• _Exercise objective_
Please transcribe the data that follows exactly, from its first line through the line that contains "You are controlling".

• _Data excerpt_
····················
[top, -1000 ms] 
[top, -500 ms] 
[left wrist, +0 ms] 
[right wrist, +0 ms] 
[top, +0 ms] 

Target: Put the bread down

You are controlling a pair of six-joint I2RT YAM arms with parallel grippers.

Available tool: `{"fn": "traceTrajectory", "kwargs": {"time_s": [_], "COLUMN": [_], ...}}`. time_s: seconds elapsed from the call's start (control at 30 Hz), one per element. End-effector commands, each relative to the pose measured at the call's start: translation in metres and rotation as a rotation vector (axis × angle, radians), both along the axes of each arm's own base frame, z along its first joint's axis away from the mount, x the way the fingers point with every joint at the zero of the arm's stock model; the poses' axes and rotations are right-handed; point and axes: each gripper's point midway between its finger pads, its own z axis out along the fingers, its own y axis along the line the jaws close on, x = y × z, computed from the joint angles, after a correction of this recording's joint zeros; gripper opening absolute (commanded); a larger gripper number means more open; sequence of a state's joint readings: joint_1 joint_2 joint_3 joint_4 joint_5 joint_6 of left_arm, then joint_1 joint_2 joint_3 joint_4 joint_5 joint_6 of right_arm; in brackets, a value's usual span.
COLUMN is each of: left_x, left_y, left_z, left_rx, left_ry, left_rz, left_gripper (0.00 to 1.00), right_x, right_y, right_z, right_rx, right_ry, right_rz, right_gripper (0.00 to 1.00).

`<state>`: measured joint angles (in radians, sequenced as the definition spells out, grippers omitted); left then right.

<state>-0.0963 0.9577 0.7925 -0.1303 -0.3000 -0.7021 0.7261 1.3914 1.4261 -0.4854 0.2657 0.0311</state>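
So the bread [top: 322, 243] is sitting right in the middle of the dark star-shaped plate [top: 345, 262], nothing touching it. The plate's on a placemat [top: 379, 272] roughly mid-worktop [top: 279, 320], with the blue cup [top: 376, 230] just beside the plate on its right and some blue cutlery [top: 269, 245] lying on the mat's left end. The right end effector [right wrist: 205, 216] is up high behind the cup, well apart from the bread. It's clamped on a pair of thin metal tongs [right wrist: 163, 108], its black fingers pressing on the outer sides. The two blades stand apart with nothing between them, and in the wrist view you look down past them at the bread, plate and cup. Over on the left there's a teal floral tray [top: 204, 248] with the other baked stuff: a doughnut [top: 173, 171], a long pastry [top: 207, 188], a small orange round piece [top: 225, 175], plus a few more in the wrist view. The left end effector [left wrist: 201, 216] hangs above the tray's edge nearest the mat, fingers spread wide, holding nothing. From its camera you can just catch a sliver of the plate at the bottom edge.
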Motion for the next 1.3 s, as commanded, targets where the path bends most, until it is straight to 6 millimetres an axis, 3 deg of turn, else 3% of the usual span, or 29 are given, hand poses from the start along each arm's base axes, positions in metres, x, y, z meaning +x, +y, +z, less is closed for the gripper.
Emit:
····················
• _Expected answer_
[top, -1000 ms] 
[top, -500 ms] 
[left wrist, +0 ms] 
[right wrist, +0 ms] 
[top, +0 ms] 

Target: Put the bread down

You are controlling a pair of six-joint I2RT YAM arms with parallel grippers.

The exercise requires nothing else.